True to Admiral Podesta’s avowal
, Parsons and I were not shipping out with him on the Wedjet, but aboard another member of the Red Fleet, the Shahmat. She was heading out toward galactic north, approximately the opposite direction of its flagship, and would launch us on our way beyond Smithereen. I was sad at the thought I might never see any of my shipmates again. We could have had jolly times—during their off-shifts, of course—until my scout launched on its mission to “points unknown.” Unknown, that was, but to all but my mother, Parsons, myself, the mysterious Mr. Frank, whom I had not yet met, the captain of the Shahmat, and the Emperor. It gave the rest of the government plausible deniability, that useful phrase, should the mission take a turn for the worst. I was prepared to die for my emperor, but deep down I hoped it would not come to that. My cousins chided me as being too active. I felt their criticism deeply. I would have sworn that none of them could match me for applied idleness in the past.

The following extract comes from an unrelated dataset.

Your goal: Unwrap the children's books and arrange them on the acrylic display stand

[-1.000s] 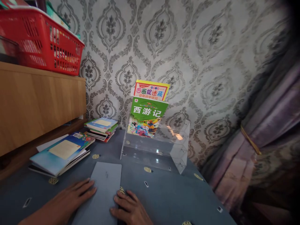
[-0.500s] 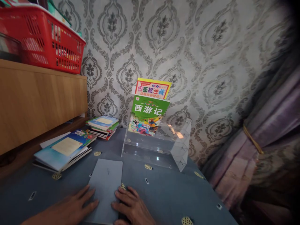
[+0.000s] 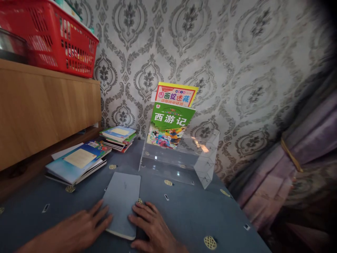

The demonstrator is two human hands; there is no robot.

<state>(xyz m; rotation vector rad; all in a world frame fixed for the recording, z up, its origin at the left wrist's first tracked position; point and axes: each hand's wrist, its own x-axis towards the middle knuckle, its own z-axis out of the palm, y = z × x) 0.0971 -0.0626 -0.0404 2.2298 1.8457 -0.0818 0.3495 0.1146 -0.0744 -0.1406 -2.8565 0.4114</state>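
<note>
A plain grey-blue notebook (image 3: 122, 200) lies flat on the table covering, its near edge showing pale pages. My left hand (image 3: 86, 225) rests at its left edge, fingers spread and fingertips on or against the cover. At the right edge, my right hand (image 3: 151, 225) has its fingers apart, with fingertips touching the notebook's side. Beyond it stands a clear acrylic book rack (image 3: 205, 165). In the rack a green picture book (image 3: 168, 123) leans upright, in front of a yellow-and-red book (image 3: 176, 95) on a higher tier.
Two stacks of books lie at the left: a nearer stack (image 3: 79, 160) and a farther one (image 3: 118, 133). A wooden cabinet (image 3: 50, 112) borders the left, carrying a red basket (image 3: 73, 49). Patterned wallpaper is behind; a tied purple curtain (image 3: 271, 189) hangs at the right.
The view has tilted and shifted slightly, so most of the scene sits a little higher and further right. The notebook's near edge shows more plainly. Both hands stay at its sides.
</note>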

My preparation for the trip did nothing to disabuse them. In advance of my upcoming mission, I spent several days flitting around Taino, taking pictures of all the finest sights, and went to some trouble to obtain a few fresh images of the Emperor, to show to my putative hosts in the Castaway Cluster. The chances were that they had never been here, and that any images they had were several years old. Shojan was very patient about the picture session. I jumped around like a droplet on a hot pan to take as many exposures as I could to get the most flattering images. His secretary went over my files to make certain that I had not made a fool of our sovereign, and was actually impressed by one image in particular. In it, Shojan looked so absolutely regal, I nearly bowed to the picture myself. The secretary was pleased to inform me it was going in the royal archives with my byline. I was proud. All those images, with that one enhanced, were duplicated in storage so I would not lose them.
I had prepared, studied and anticipated all that it was possible to do with so little advance information on what we would find at our destination. My nerves jangled so much I was surprised they were not actually audible. I was keenly aware of the trust that had been placed in me by my mother and Parsons. I would play my part of envoy with all that was in me, to reward that trust. It was a great pity I had no one else with whom I could share the proud moment.